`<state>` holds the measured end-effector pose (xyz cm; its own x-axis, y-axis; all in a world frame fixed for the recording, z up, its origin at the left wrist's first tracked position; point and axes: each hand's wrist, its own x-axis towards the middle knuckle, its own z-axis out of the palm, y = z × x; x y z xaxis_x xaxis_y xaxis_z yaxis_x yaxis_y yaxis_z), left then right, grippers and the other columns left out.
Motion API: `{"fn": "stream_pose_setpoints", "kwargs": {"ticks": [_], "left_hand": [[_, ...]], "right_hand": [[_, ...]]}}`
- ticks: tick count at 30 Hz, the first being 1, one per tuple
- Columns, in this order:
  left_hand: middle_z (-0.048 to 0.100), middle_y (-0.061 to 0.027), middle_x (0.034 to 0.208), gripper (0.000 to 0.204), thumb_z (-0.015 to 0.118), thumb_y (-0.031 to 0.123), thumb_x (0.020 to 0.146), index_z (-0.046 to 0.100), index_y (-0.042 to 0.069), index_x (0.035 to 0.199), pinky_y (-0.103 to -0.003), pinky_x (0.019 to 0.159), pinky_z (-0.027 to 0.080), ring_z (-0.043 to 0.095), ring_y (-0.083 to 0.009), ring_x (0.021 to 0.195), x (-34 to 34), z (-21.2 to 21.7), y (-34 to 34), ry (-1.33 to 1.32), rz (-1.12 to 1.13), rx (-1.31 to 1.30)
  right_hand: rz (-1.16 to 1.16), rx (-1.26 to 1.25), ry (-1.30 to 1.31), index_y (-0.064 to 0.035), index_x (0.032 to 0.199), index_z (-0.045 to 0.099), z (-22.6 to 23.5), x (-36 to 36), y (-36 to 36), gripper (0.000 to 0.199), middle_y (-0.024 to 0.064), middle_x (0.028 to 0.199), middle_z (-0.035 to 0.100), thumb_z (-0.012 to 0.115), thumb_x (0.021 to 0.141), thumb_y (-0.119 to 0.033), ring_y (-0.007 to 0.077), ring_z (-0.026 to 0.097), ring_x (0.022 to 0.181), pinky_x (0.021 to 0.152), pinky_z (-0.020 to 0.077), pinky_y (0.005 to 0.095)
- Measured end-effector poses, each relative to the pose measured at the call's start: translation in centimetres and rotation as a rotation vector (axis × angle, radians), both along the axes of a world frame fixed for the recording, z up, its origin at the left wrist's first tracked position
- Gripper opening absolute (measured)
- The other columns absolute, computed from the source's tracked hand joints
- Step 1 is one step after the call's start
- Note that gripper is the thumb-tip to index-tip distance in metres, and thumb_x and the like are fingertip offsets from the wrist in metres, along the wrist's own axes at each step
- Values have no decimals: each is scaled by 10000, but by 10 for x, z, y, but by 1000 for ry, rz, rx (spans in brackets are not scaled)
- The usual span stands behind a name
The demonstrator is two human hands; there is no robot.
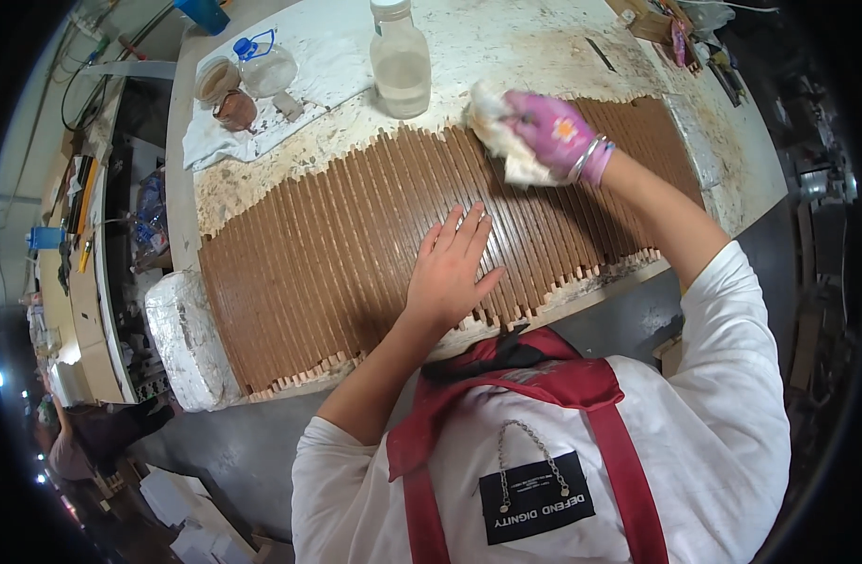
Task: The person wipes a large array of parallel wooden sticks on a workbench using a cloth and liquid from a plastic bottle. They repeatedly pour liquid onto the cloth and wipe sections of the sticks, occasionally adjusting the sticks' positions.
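Across the table lies a row of narrow brown wooden strips (pixel 346 244), set side by side with uneven ends. My bare left hand (pixel 453 268) rests flat on the strips near their middle, fingers stretched out. In a pink glove with a flower on its back, my right hand (pixel 550 132) is closed on a whitish cloth (pixel 506 136). The cloth touches the strips near their far edge, right of the middle. A bulky foil-like wrapped block (pixel 191 338) stands against the left end of the row, and a similar wrapped piece (pixel 691 141) at the right end.
Beyond the strips stands a glass bottle of cloudy liquid (pixel 401 70). At the far left, a clear jug with a blue cap (pixel 264 68) and a jar of brown stuff (pixel 234 111) sit on a white cloth (pixel 210 141). A cardboard box (pixel 649 21) is at the far right.
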<state>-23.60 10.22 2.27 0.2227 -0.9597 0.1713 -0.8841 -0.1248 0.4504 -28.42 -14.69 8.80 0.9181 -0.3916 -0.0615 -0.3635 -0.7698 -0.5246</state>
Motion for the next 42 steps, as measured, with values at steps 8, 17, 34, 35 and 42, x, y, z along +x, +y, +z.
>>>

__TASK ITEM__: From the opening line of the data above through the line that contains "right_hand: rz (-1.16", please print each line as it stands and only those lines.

__YOUR SOLUTION__:
`<state>` holds the measured end-effector pose (xyz cm; its own x-axis, y-axis; all in a world frame fixed for the recording, z up, its origin at the left wrist's first tracked position; point and axes: each hand's wrist, its own x-axis towards the middle knuckle, its own z-axis out of the palm, y = z × x; x y z xaxis_x xaxis_y xaxis_z yaxis_x yaxis_y yaxis_z), left then right, grippers and the other columns left out.
Motion API: `{"fn": "stream_pose_setpoints", "kwargs": {"ticks": [_], "left_hand": [[_, ...]], "right_hand": [[_, ...]]}}`
- ticks: tick count at 30 Hz, the first being 1, one per tuple
- Columns, in this order:
  left_hand: middle_z (-0.048 to 0.100), middle_y (-0.061 to 0.027), middle_x (0.034 to 0.208), gripper (0.000 to 0.204), thumb_z (-0.015 to 0.118), thumb_y (-0.031 to 0.123), thumb_x (0.020 to 0.146), index_z (-0.046 to 0.100), index_y (-0.042 to 0.069), index_x (0.035 to 0.199), pinky_y (-0.103 to -0.003), pinky_x (0.019 to 0.159), pinky_z (-0.027 to 0.080), ring_z (-0.043 to 0.095), ring_y (-0.083 to 0.009), ring_x (0.021 to 0.195), x (-34 to 34), z (-21.2 to 21.7), y (-34 to 34), ry (-1.33 to 1.32), rz (-1.12 to 1.13), rx (-1.31 to 1.30)
  right_hand: rz (-1.16 to 1.16), rx (-1.26 to 1.25), ry (-1.30 to 1.31), index_y (-0.064 to 0.035), index_x (0.032 to 0.199), index_z (-0.045 to 0.099), z (-22.6 to 23.5), x (-36 to 36), y (-36 to 36), gripper (0.000 to 0.199), middle_y (-0.024 to 0.064), middle_x (0.028 to 0.199), middle_z (-0.035 to 0.100), thumb_z (-0.012 to 0.115), thumb_x (0.021 to 0.141), thumb_y (-0.119 to 0.033), ring_y (-0.007 to 0.077), ring_z (-0.026 to 0.097), ring_x (0.022 to 0.181), pinky_x (0.021 to 0.152), pinky_z (-0.020 to 0.077), pinky_y (0.005 to 0.095)

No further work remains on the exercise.